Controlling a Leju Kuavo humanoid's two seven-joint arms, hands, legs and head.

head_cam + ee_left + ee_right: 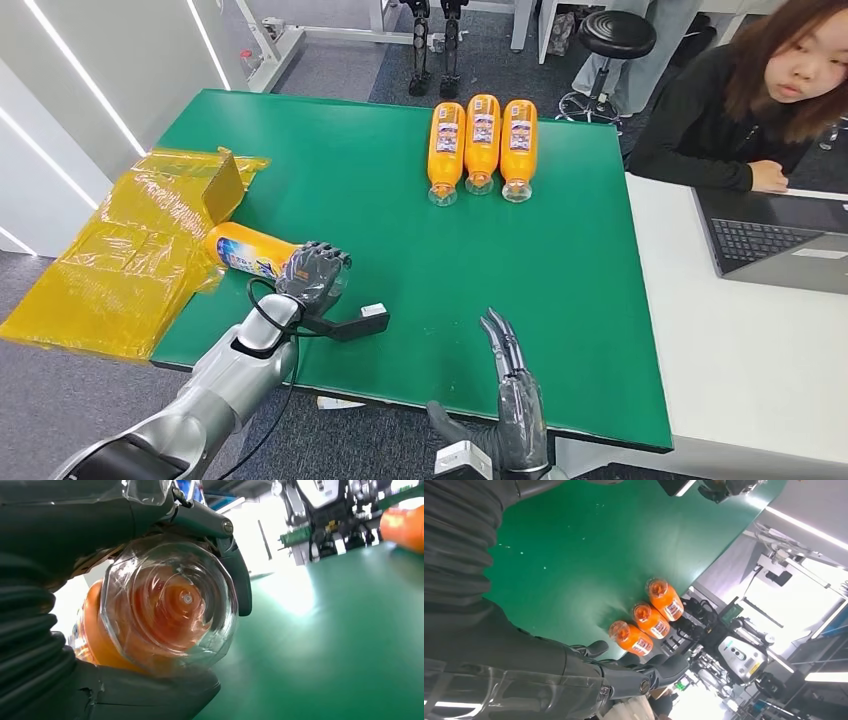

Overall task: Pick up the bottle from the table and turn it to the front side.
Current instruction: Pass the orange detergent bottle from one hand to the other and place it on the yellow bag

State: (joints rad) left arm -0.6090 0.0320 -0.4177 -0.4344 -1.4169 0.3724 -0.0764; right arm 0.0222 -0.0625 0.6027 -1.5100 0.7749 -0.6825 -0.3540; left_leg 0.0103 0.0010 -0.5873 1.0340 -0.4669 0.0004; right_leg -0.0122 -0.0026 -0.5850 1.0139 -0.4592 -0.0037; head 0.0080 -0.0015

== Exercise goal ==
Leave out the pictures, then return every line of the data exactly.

== Output of the exercise ==
Controlling a Leju Kuavo humanoid's two seven-joint arms, hands, legs and head.

head_cam + ee_left + ee_right: 

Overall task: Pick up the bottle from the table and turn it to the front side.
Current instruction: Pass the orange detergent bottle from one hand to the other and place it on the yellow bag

State: (joints rad) left arm -0.6090 0.0320 -0.4177 -0.4344 -1.4169 0.3724 -0.0764; right arm 0.0222 -0.0625 0.6027 -1.5100 0.7749 -0.6825 -0.3540; left_leg 0.0103 0.0010 -0.5873 1.0340 -0.4669 0.0004; right_leg -0.0122 -0.0026 -0.5850 1.0139 -0.4592 -0.0037; head 0.0080 -0.0015

The response to this exercise is done.